L'Explication Prémisse
Au moment où le contrat de travail prend fin (à l'expiration ou à la rupture), l'employeur doit remettre au salarié toutes les attestations et justificatifs nécessaires pour que celui‑ci puisse faire valoir ses droits aux prestations d'assurance chômage (article L.5421-2). Ces mêmes documents doivent être transmis sans délai à l'opérateur France Travail. Les employeurs d'au moins 11 salariés sont tenus d'effectuer cette transmission par voie électronique, sauf impossibilité indépendante de leur volonté ; les modalités techniques sont précisées par un arrêté ministériel.
Dans une PME de 50 personnes, Madame Dupont est licenciée. Le service RH lui remet le certificat de travail, l'attestation employeur destinée à France Travail (ancienne « attestation Pôle emploi ») et le reçu pour solde de tout compte le jour de son départ. Immédiatement après, le service RH transmet électroniquement l'attestation à France Travail via la plateforme prescrite par l'arrêté ministériel.

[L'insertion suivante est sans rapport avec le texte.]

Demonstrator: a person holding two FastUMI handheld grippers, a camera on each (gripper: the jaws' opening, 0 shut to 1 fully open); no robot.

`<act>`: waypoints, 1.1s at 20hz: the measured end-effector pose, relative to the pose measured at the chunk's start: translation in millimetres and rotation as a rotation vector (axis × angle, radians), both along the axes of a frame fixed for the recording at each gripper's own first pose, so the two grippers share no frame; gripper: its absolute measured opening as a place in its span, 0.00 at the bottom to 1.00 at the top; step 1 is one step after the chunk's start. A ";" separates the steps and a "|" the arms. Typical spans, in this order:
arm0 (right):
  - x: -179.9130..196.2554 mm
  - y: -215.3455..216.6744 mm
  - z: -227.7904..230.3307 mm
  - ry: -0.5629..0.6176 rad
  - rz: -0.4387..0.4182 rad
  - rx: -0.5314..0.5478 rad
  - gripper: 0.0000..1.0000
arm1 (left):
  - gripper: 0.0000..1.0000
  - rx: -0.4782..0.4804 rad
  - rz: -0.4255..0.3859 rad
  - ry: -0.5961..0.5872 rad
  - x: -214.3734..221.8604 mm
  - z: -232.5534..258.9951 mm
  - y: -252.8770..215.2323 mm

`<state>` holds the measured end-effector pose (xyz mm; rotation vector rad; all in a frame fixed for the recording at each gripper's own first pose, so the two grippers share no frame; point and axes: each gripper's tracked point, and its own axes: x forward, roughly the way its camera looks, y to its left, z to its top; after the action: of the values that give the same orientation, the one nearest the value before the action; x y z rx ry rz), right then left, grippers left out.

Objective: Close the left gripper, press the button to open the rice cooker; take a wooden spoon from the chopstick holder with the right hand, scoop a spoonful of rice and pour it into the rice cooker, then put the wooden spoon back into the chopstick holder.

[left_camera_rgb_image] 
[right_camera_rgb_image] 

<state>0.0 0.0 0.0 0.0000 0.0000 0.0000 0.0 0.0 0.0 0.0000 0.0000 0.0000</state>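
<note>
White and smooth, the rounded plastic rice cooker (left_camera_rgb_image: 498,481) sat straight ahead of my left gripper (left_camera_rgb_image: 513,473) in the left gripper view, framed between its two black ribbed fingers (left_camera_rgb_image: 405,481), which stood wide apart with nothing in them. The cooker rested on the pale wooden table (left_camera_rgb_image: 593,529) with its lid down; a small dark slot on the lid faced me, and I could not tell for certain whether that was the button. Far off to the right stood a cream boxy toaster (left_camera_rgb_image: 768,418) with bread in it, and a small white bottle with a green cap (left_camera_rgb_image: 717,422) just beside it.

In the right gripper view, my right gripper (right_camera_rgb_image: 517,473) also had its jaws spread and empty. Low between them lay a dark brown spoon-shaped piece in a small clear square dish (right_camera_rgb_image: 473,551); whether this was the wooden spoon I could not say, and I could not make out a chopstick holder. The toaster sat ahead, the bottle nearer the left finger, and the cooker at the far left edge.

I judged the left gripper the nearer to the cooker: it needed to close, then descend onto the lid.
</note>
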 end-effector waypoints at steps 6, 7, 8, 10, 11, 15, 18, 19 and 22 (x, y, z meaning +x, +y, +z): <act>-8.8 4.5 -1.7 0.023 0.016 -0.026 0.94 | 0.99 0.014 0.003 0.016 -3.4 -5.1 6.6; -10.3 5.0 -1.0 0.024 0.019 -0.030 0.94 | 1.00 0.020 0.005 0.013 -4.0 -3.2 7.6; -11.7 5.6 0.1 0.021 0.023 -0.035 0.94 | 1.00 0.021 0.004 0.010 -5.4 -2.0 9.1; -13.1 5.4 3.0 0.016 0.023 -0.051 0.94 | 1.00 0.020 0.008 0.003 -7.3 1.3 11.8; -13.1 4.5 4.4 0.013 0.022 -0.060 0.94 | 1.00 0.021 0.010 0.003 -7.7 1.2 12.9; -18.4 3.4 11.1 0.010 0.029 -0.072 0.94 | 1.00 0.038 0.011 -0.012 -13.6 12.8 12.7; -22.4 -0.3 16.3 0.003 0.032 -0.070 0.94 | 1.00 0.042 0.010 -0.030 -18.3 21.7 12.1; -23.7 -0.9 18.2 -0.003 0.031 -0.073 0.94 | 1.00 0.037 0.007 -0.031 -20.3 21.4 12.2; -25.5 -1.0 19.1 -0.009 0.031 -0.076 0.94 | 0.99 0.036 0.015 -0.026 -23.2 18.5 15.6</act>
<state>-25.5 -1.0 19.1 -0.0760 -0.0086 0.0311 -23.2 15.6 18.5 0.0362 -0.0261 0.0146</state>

Si l'employeur avait omis d'envoyer ce document, Madame Dupont aurait pu voir son dossier d'allocation retardé, et l'entreprise aurait dû justifier le manquement.
- Moment de l'obligation : à l'expiration ou à la rupture du contrat de travail.

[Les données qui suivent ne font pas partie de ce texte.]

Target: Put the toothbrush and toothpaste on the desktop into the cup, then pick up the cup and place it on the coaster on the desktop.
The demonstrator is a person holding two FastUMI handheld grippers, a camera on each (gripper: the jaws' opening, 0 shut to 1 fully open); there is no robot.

- Documents concernés : les attestations et justificatifs permettant d'exercer les droits aux prestations visées à l'article L.5421-2 (notamment l'attestation employeur destinée à France Travail).
- Transmission à France Travail : l'employeur transmet sans délai les mêmes attestations à l'opérateur France Travail.

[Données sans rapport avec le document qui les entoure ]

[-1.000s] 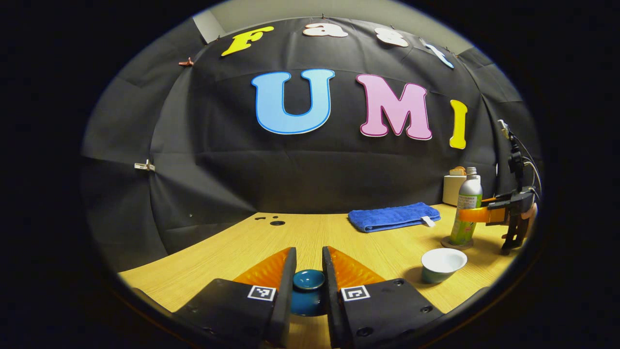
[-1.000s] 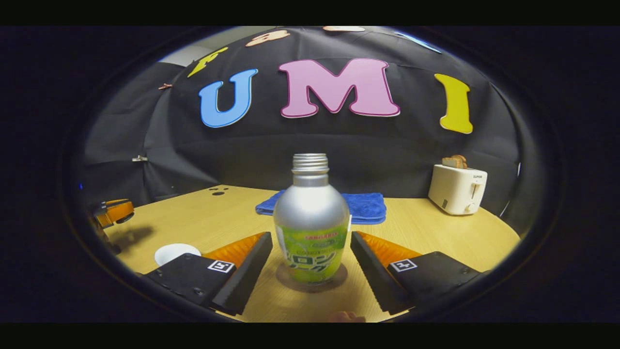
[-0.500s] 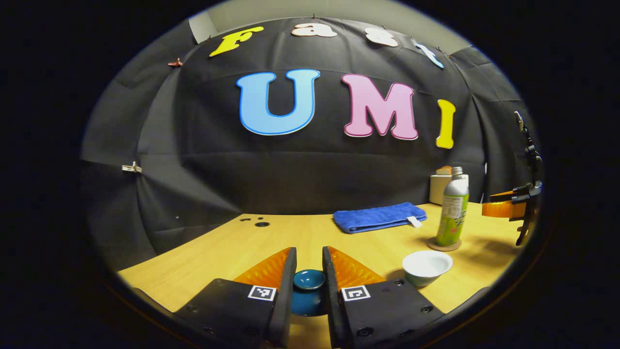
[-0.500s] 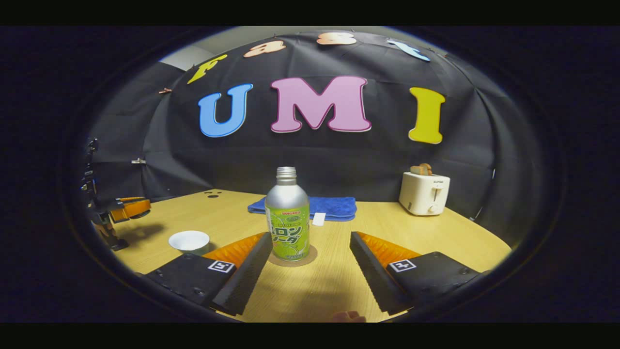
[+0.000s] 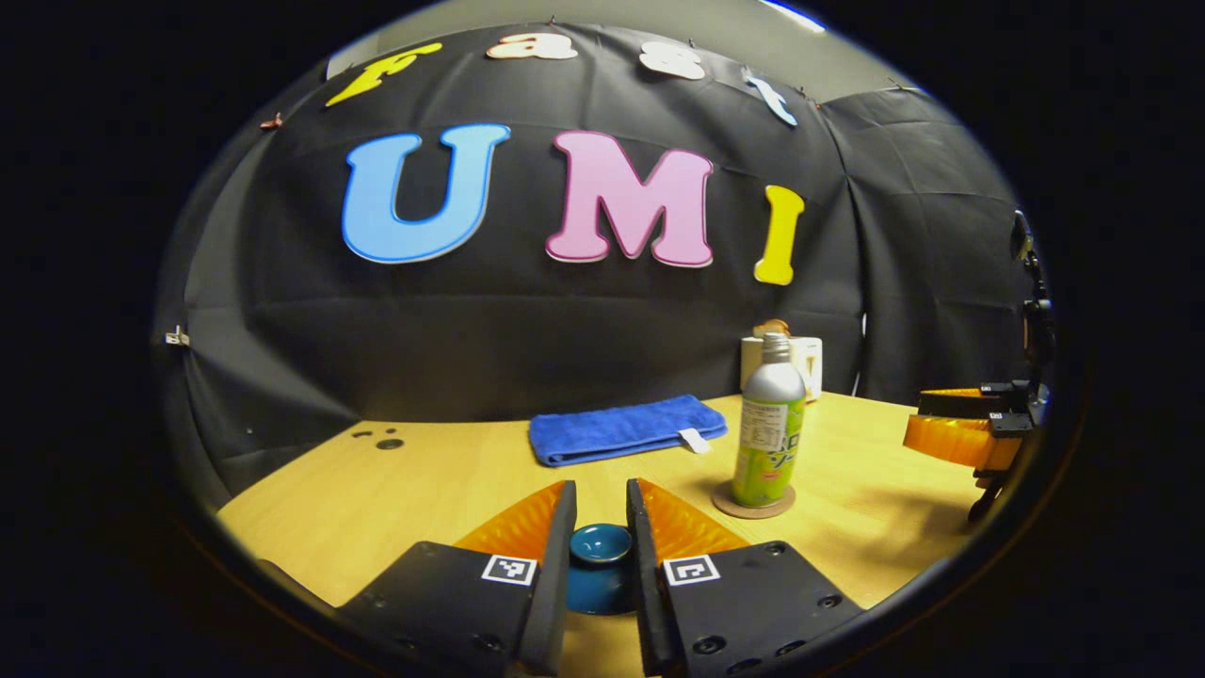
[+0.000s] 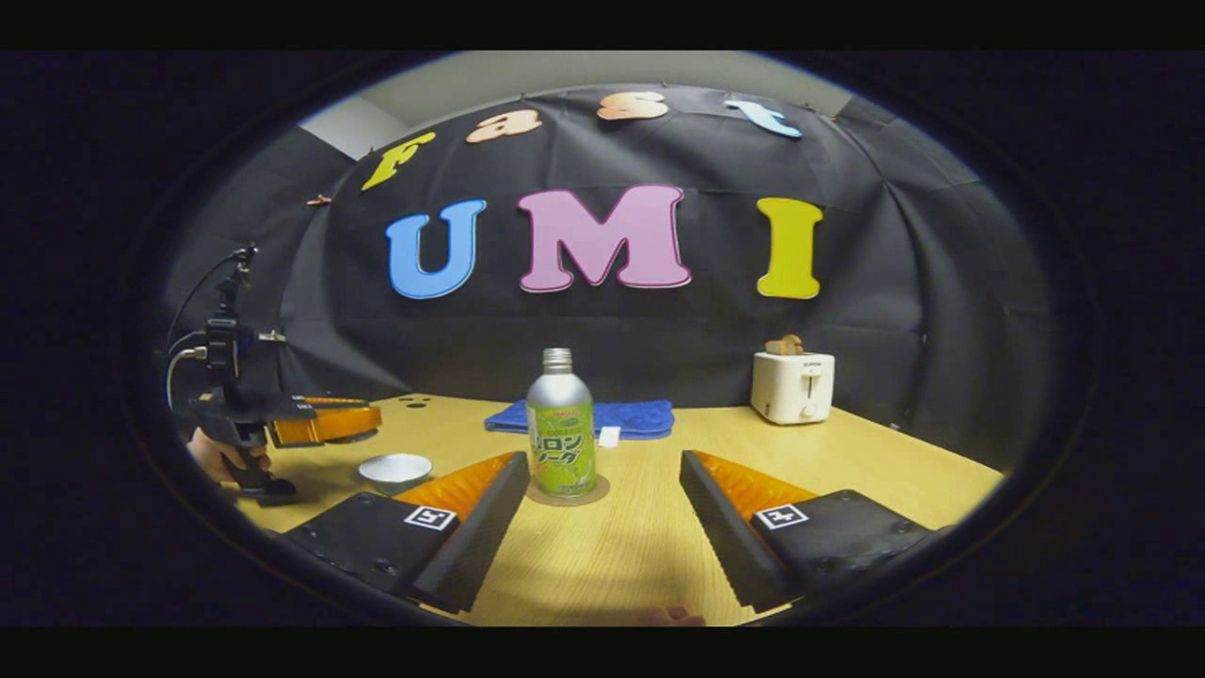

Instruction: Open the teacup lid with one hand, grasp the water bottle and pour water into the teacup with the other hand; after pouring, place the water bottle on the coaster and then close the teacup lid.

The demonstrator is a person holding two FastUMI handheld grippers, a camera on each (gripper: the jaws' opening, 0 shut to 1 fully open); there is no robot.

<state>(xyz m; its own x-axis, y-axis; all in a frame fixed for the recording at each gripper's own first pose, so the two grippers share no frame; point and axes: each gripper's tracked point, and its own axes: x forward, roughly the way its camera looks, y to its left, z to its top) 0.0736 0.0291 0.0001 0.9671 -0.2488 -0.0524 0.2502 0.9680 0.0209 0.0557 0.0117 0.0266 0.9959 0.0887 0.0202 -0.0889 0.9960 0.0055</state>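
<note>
The left gripper (image 5: 600, 565) is clamped on the teacup lid (image 5: 600, 544); the right gripper (image 6: 602, 527) has its fingers apart, clear of the water bottle (image 6: 560, 438) on its coaster (image 6: 567, 492). Lowered off-centre, the lid could clip the teacup (image 6: 396, 471) rim and slosh water.

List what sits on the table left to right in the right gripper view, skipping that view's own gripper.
Left gripper → teacup → water bottle on its coaster → toaster.

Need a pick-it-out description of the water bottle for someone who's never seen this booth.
On the wooden table, find the folded blue towel along the back wall. Just in front of it the water bottle stands upright on a round coaster. It is the only tall item: silver shoulders, green label, unlike the squat white toaster.
</note>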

- Obligation électronique : les employeurs d'au moins 11 salariés doivent transmettre ces documents par voie électronique.
- Exception : possibilité de dérogation en cas d'impossibilité pour une cause étrangère à l'employeur (ex. panne technique), sous réserve des modalités prévues par l'arrêté ministériel.
- Modalités techniques : les détails pratiques de la transmission électronique sont fixés par arrêté du ministre chargé de l'emploi.
- Conséquences pratiques : un retard ou une omission peut retarder l'ouverture des droits du salarié et engager la responsabilité de l'employeur ; il est donc essentiel d'assurer une remise et une transmission rapides et traçables.